Bodecker turned and watched the doctor cram a long piece of breaded fish into his mouth and swallow. “Heck, he don’t even chew it, does he?”

“And he can do it all goddamn day,” she said.

“So what’s going on?”

She pushed back a loose lock of hair. “Well, I figured I should tell you before you hear it from someone else.”

This was it, he thought, one in the oven, another worry to pour on his ulcer. Probably doesn’t even know the daddy’s name. “You ain’t in trouble, are you?” he said.

“What? You mean pregnant?” She lit a cigarette. “Jesus, Lee. You never give me a break.”

“Okay, what is it then?”

She blew a smoke ring over his head and winked. “I got myself engaged.”

“You mean to be married?”

“Well, yeah,” she said with a little laugh. “What other kind is there?”

“I’ll be damned. What’s his name?”

“Carl. Carl Henderson.”

“Henderson,” Bodecker repeated, as he poured some cream in his coffee from a tiny metal pitcher. “He one of them you went to school with? That bunch over off Plug Run?”

“Oh, shit, Lee,” she said, “them boys are half retarded, you know that. Carl ain’t even from around here. He grew up on the south side of Columbus.”

“What’s he do? For a living, I mean.”

“He’s a photographer.”

“Oh, so he’s got one of those studios?”

She stubbed out the cigarette in the ashtray and shook her head. “Not right now,” she said. “A setup like that don’t come cheap.”

“Well, how does he make his money then?”

She rolled her eyes, let out a sigh. “Don’t worry, he gets by.”

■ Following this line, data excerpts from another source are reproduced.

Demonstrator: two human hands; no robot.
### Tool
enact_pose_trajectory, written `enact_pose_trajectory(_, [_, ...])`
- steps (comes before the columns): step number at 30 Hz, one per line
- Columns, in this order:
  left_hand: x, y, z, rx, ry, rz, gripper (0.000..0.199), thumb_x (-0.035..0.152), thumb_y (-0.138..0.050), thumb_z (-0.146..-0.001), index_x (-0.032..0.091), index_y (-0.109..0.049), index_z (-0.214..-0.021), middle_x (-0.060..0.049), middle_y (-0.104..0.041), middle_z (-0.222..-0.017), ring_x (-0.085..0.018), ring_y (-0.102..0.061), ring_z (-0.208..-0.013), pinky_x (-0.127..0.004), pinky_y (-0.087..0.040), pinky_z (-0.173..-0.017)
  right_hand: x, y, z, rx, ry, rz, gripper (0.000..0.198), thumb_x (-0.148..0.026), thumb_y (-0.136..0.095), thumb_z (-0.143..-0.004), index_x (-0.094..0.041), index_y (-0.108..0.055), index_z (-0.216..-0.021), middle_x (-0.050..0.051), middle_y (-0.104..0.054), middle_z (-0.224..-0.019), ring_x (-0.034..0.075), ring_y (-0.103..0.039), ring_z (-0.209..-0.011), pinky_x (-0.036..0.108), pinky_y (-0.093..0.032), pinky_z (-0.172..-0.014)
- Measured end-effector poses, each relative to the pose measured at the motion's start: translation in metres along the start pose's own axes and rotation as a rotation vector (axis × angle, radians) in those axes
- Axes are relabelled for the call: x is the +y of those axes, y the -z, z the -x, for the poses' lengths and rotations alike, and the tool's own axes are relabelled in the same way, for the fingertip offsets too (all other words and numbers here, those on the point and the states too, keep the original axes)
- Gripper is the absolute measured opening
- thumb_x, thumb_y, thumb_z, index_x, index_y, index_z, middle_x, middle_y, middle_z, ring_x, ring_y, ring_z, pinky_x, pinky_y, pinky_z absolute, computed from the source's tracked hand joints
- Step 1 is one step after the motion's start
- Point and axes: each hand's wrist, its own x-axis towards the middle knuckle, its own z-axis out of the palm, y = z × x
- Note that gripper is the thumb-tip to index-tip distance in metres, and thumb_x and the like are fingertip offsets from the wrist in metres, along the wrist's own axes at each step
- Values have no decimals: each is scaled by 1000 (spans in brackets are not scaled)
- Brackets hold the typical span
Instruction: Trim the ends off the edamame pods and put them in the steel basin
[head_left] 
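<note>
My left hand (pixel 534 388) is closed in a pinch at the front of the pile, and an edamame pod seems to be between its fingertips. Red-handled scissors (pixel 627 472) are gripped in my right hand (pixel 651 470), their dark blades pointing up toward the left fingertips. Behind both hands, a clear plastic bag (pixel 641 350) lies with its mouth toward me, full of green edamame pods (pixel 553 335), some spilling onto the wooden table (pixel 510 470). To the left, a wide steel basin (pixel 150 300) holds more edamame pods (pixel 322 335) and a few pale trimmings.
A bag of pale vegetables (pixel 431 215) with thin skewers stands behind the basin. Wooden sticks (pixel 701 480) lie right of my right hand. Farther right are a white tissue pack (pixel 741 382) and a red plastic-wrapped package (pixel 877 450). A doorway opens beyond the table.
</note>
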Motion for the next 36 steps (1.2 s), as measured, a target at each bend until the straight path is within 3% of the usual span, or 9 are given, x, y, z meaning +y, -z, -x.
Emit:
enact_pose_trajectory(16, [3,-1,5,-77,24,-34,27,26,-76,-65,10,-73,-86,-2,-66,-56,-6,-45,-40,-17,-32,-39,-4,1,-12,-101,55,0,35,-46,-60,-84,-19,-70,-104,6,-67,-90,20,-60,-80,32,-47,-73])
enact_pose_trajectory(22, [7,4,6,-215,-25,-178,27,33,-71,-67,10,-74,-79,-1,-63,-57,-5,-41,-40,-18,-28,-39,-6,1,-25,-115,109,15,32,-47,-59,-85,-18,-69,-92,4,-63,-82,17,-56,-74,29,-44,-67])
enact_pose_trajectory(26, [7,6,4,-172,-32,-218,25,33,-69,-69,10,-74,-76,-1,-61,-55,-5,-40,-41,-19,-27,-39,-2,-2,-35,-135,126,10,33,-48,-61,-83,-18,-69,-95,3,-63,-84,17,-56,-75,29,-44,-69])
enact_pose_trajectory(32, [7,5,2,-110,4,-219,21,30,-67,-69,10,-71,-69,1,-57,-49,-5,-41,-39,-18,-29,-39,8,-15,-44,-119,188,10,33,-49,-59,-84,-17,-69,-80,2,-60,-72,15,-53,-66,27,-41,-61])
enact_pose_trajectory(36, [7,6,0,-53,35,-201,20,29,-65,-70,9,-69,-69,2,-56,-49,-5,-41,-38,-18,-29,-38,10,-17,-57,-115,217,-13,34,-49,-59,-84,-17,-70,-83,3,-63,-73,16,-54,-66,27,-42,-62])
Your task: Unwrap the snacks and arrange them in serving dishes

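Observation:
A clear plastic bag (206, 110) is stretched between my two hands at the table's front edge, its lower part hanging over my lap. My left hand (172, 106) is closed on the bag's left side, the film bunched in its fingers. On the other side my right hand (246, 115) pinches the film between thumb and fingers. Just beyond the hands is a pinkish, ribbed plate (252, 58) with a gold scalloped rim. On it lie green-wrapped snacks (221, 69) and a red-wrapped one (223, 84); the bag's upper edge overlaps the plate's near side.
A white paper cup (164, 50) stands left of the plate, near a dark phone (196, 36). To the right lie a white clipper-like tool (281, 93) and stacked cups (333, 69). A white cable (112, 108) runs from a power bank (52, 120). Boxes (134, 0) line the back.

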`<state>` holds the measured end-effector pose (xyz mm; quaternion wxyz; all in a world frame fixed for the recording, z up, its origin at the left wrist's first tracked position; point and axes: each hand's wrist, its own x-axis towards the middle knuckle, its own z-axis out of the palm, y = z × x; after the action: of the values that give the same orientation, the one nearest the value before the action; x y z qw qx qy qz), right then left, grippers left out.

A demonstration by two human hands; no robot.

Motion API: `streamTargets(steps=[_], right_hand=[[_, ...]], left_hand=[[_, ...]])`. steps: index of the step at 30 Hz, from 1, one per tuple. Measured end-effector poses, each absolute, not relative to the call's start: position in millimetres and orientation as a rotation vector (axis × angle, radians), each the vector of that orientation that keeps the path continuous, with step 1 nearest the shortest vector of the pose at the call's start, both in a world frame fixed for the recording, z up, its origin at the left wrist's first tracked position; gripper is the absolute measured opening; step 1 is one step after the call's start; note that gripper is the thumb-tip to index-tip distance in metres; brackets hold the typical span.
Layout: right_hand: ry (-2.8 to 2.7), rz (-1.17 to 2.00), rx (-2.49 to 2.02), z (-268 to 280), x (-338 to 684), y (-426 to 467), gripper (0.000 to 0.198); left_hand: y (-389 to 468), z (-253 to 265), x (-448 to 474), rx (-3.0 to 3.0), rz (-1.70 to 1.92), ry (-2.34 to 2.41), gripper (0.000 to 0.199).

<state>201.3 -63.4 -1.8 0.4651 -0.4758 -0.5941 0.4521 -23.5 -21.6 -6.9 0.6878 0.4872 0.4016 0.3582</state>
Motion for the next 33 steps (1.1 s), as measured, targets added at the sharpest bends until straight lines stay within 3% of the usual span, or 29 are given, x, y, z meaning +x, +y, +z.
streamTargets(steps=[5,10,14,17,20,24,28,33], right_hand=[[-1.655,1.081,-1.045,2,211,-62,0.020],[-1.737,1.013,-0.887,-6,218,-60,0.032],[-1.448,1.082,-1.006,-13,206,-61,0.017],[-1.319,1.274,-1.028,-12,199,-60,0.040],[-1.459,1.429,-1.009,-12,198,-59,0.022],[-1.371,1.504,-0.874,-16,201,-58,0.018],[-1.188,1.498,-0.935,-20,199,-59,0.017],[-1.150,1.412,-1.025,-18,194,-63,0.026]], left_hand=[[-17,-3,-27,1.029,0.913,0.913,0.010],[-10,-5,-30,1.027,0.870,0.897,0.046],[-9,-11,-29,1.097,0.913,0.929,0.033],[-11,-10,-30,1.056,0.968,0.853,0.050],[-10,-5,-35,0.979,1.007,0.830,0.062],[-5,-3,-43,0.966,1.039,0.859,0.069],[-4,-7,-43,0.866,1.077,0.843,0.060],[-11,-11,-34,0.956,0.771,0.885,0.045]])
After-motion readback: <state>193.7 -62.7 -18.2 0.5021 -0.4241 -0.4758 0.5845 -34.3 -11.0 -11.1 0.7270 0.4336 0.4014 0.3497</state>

“In other words, he ain’t working.”

“I seen his camera and everything.”

“Shit, Sandy, Florence has got a camera, but I sure wouldn’t call her a photographer.” He looked back into the kitchen, where the grill cook was standing at an open refrigerator with his T-shirt pulled up, trying to get cooled off. He couldn’t help but wonder if Henry had ever fucked her. People said he was hung like a Shetland pony. “Where in the hell did you meet this guy?”

“Right over there,” Sandy said, pointing at a table in the corner.

“How long ago was that?”

“Last week,” she said. “Don’t worry, Lee. He’s a nice guy.” Within a month they were married.

Two hours later, he was back at the jail. He had a bottle of whiskey in a brown paper bag. The shoe box of photographs and the rolls of film were in the trunk of his cruiser. He locked the door to his office and poured himself a drink in a coffee cup. It was the first one he’d had in over a year, but he couldn’t say that he enjoyed it. Florence called just as he was getting ready to have another. “I heard what happened,” she said. “Why didn’t you call me?”

“I know I should have.”

“So it’s true? Sandy’s dead?”

“Her and that no-good sonofabitch both.”

“My God, it’s hard to believe. Weren’t they on vacation?”

“I believe Carl was a lot worse than I ever gave him credit for.”